When news began to spread that the school hadn’t even
asked the NCAA to look at Hairston’s situation, many in social media began to
speculate whether there was a deeper reason for that inaction by the
university. Some wondered if the purpose
was to keep from having to release information to the NCAA that might have
uncovered even more issues within the basketball program. Or, in Hairston’s specific case, might have
spanned back to prior seasons and forced the vacating of wins.

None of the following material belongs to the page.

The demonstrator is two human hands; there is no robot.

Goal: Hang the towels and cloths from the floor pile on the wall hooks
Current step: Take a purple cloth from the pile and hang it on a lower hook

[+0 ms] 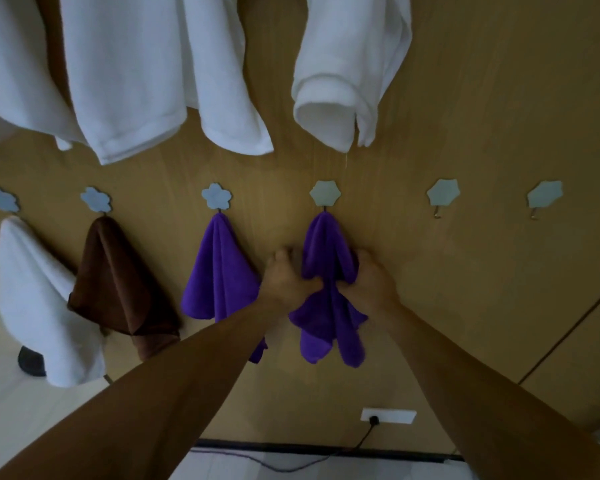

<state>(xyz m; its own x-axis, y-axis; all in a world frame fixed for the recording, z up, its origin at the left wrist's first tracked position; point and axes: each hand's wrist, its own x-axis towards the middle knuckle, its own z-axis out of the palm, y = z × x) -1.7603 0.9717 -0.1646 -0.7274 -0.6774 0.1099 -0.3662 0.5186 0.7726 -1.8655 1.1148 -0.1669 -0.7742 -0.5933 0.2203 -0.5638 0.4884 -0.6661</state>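
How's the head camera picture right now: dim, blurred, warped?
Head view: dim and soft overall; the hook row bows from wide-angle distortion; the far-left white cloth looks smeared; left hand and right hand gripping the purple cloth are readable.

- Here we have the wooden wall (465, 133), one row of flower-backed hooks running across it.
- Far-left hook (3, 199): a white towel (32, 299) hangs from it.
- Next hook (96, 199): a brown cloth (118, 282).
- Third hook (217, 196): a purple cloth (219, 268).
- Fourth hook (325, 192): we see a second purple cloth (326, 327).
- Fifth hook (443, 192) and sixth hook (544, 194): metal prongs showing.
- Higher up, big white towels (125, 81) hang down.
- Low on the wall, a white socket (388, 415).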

Hairston’s family released a statement in which it
criticized UNC’s decision not to seek reinstatement, the N&O article reported. “We
are displeased with the University of North Carolina’s decision not to submit
the necessary paperwork to the NCAA requesting to have P.J. reinstated,” the
statement read. “This process has been
long, and for (it) to end without having a final decision from the governing
body is a shame.”
The Associated
Press had earlier reported that Bill Thomas, a Durham lawyer representing
Haydn Thomas, said his client had met with school officials in early December
for “an in-depth interview… to clear up any misconceptions about the
relationship between Haydn Thomas and Mr. Hairston.” As an interesting and somewhat odd side note,
Bill Thomas was also the lawyer representing former AFAM chairman Julius
Nyang’oro in his grand jury case.
Not really mentioned by the media at that time, but still
an issue of great importance, was the school’s ongoing NCAA probation. Athletics Director Bubba Cunningham had made
the following statement in early 2013 when discussing the release of the Martin
report: “There’s no denying that we’ve
got major violations and we’re on probation.

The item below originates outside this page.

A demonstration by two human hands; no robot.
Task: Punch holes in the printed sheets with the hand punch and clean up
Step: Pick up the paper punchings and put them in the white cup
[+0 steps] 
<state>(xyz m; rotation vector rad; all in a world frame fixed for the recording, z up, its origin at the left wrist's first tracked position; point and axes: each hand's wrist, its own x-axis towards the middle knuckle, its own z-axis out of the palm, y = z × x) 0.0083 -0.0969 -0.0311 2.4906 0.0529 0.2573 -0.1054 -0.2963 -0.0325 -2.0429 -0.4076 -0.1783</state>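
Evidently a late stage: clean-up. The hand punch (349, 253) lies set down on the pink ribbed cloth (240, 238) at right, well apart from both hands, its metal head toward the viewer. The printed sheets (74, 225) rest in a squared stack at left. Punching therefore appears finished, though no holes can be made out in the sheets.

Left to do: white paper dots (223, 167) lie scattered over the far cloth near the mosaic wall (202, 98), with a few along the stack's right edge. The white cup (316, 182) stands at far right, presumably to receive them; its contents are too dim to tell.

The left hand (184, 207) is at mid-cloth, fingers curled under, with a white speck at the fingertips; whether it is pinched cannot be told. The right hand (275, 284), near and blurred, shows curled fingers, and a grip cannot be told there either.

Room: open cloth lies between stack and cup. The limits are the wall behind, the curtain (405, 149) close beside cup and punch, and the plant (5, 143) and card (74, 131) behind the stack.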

We didn’t go to a bowl game, and we’re under the repeat violator clause
for the next five years.” The
infractions incurred by McDonald and Hairston would clearly appear to be a
violation of the school’s probation.
Once again, where was the NCAA?
*
* *
As December would near its end, an article appeared on
the website bleacherreport.com titled
“Inside Roy Williams’ Most Trying Season.”

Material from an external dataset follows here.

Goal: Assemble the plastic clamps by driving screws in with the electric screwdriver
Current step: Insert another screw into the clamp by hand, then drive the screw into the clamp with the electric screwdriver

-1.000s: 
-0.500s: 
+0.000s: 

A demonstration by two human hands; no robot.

It talked of the effects the various scandals had had on the 63-year-old
coach, with Williams saying, “I never in my life thought I’d have these kind of
things happen. It’s cast a light on our
program that I don’t like, and it’s cast a light on me that I don’t like at
all.”
Scott Williams, the coach’s son, actually had some very telling
comments in the article – some of which could have even been considered Freudian slips. “It’s not that Carolina’s record is
spotless,” the younger Williams said.
“No one’s record is spotless. But
in the past it was much easier to get things taken care of and not have
everything play out in such a public forum.”
*
* *
With 2013 drawing to a close, it had ultimately proven to
be another year of scandals surrounding the athletic/academic infrastructure of
UNC, and another year of the university’s leadership refusing to come clean and
show full transparency. Public records
and documents continued to be withheld from the media, which only prolonged the
likely eventual emergence of more damning information in the future. As it was, the tide would take a major turn
when the calendar rolled over to 2014.
Once relegated to the local North Carolina sports and academic scenes,
the story garnered national attention in a big way as the New Year began.
*
* *
The essential (and unanswered)
questions:
-- Even with a
prodigious amount of new and incriminating evidence that clearly suggested
widespread athletic/academic fraud, why was the scandal at UNC still not a
concern to the NCAA as 2013 came to an end?
-- Did UNC not seek
reinstatement for P.J. Hairston in an attempt to specifically avoid further
scrutiny from the NCAA – scrutiny which might have spilled over to other
players and/or earlier athletic seasons?
-- Considering the fact
that UNC was already on probation following its multiple infractions from
several years earlier, why didn’t the impermissible benefits received by McDonald
and Hairston trigger immediate repercussions from the NCAA?